Manado, BeritaManado,com – Seiring waktu berjalan, Partai Politik saat ini dinilai bukan lagi sebagai vote getter dalam mendulang suara pada gelaran pesta demokrasi Pemilihan Umum tahun 2024 ini.
Hal tersebut dikatakan Dosen Kepemiluan Universitas Sam Ratulangi Ferry Liando kepada BeritaManado.com.
Penilaian tersebut dikatakan Ferry Liando berdasarkan hasil Pemilihan Umum Presiden RI dan Legislatif pada 14 Februari 2024 lalu.
Pilpres dimenangkan oleh Partai Gerakan Indonesia Raya (Gerindra) dan partai koalisi Golkar, Demorkat, PAN, PSI, PBB, Partai Gelora, sementara untuk Pemilu Legislatif masih didominasi oleh Partai Demokrasi Indonesia Perjuangan (PDIP) yang mengusung pasangan Ganjar Pranowo dan Mahfud MD.
“Melihat fenomena yang ada, partai politik sepertinya hanya berfungsi sebagai institusi yang mencalonkan. Selama ini dukungan publik pada seseorang sangat dipengaruhi oleh figur atau latar belakang kandidat,” ungkap Liando.
Ditambahkannya, kemenangan Prabowo Subianto dan Gibran Rakabuming Raka turut dipengaruhi oleh sosok Presiden Ri saat ini Joko Widodo.
Sebelum pencoblosan, tingkat kepuasan atas kinerja pemerintahan Presiden Joko Widodo ada pada angka 75 persen.
Selain figur Joko Widodo, ada banyak figur-figur lain yang namanya sangat terkenal dan dikagumi dalam lingkaran pendukung Prabowo-Gibran.
Figur-figur besar dimaksud ada yang berjuang sebatas pada media sosial, namun ada juga yang membentuk tim relawan, dimana kelembangaannya menyebar ke komunitas-komunitas.
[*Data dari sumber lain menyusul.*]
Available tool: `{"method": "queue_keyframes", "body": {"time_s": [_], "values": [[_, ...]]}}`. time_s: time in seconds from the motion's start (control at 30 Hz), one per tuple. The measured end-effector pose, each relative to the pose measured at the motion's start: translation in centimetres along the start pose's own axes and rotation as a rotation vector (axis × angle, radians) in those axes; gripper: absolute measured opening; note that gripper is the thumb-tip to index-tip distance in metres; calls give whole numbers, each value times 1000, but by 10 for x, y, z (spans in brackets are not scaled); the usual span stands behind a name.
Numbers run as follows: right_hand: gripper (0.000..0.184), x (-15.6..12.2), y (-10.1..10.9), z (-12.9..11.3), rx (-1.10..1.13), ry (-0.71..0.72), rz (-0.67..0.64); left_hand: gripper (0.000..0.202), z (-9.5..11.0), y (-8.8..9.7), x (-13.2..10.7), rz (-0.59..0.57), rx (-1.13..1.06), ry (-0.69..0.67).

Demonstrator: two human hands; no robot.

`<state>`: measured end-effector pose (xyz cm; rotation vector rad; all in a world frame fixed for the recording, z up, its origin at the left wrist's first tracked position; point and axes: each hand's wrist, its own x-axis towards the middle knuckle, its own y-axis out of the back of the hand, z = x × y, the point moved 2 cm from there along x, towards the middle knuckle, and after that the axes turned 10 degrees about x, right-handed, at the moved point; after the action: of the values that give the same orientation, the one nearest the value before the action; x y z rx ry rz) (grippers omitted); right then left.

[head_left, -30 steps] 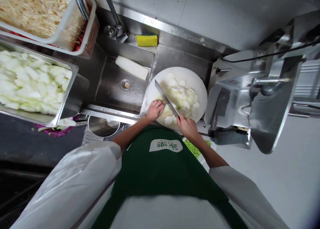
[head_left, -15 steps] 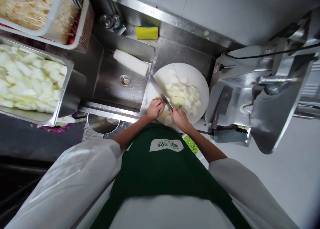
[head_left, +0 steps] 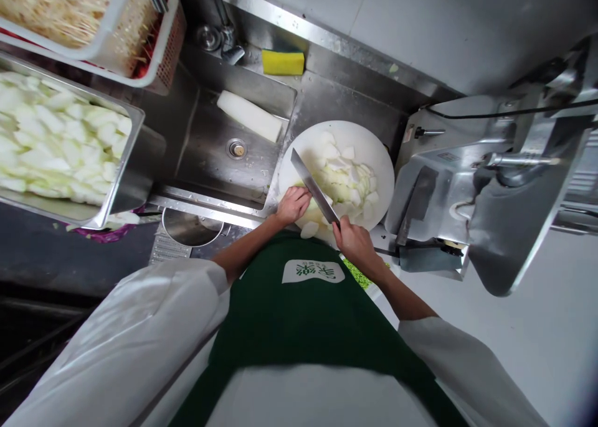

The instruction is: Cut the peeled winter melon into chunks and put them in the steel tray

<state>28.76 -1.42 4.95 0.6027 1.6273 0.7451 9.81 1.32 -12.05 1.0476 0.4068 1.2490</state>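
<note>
On a round white cutting board point(head_left: 292, 159), my right hand point(head_left: 354, 243) is wrapped round the handle of a kitchen knife point(head_left: 314, 185). Its long blade slants up and left, close beside my left hand point(head_left: 294, 205). The fingers of that hand are bent and press on a pale green-white vegetable, possibly winter melon, mostly hidden beneath them. Right of the blade lies a heap of cut pale vegetable pieces point(head_left: 348, 175). One loose slice point(head_left: 309, 229) rests at the board's near edge, between my hands.
A peeled white vegetable length point(head_left: 250, 116) lies in the steel sink point(head_left: 210, 159), with a yellow sponge point(head_left: 283, 63) behind. Left stand a steel pan point(head_left: 135, 134) of cut pieces and a basket point(head_left: 166, 60) under a tub of sprouts. A metal slicing machine point(head_left: 448, 184) stands right.
My right hand has moved right and slightly down with the knife, whose blade now lies farther from my left fingers. A slice near the board's front edge has shifted. The whole view has shifted slightly.
</note>
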Motion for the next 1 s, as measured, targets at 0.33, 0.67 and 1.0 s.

Sebut saja sejumlah artis yang memiliki followers besar yang turut mendukung Prabowo-Gibran.
Demikian juga dengan para politisi berpengaruh seperti Ridwan Kamil yang merepresentasikan tokoh Sunda, Maruarar Sirait (tokoh Kristen) dan Budiman Sujatmiko (aktivis), dimana ketiganya adalah tida daris ekian banyak figur besar yang turut memberi andil terhadap kemenangan Prabowo-Gibran.
Perolehan suara Prabowo-Gibran dan Gerindra menjadi anomali, dimana pada sisi lain, PDIP masih cukup tinggi meski Capres-Cawapres yang diusung kalah.
“Hal itu disebabkan karena calon legislatif yang dicalonkan PDIP adalah figur besar dan memiliki ikatan emosional dalam komunitas yang menyebar. Sebut saja Yasti Supredjo Mokoagouw yang merepresentasikan tokoh muslim dan etnis Bolaang Mongondow. Dmeikian juga dengan Wenny Lumentut dengan dukungan umat Katolik, Vanda Sarundajang dengan basis dukungan umat KGPM, sementara Rio Dondokambey yang mewakili dukungan generasi millenial dan generasi Z sekaligus anak dari Gubernur Sulut Olly Dondokambey. Demikian juga dengan sosok James Sumendap dengan dukungan komunitas Panji Josua,” jelas Liando.
Di sisi lain, belum menonjolnya perolehan suara Gerindra di Sulut bisa jadi karena figur-figur yang diusung belum memiliki nama besar dibanding PDIP.
“Kedepan, Partai Gerindra memerlukan semacam konvensi di internal Parpol untuk menjaring dan menentukan Capres yang diusung. Konvensi yang dimaksud adalah sebuah mekanisme penentuan calon presiden yang dilakukan internal Parpol. Hasilnya dapat menjadi penentuan dasar bagi Parpol dalam mengusung nama tertentu untuk menjadi calon presiden. Mekanisme ini tidak dilakukan oleh PDIP,” kata Liando.
Keputusan penetapan bakal Capres yang menjadi hak preogratif Megawati Soekarnoputri bisa saja menjadi pemicu kekalahan Ganjar-Mahfud.
Bukan tidak mungkin juga di internal partai, para elit-elit besar PDIP ada yang tidak menghendaki Ganjar sebagai Capres PDIP.
“Tidak adanya konvensi di internal partai PDIP yang tidak melibatkan anggota, kader dan simpatisan PDIP bisa saja banyak pemilih akar rumput yang juga tidak memilih Ganjar Mahfud. Dari sduut pandang lain, bisa juga ada faktor ketersinggungan sebagian kader atau elit PDIP tentang sosok Mahfud yang dipilih sebagai Cawapres karena bukan kader PDIP,” tutup Liando.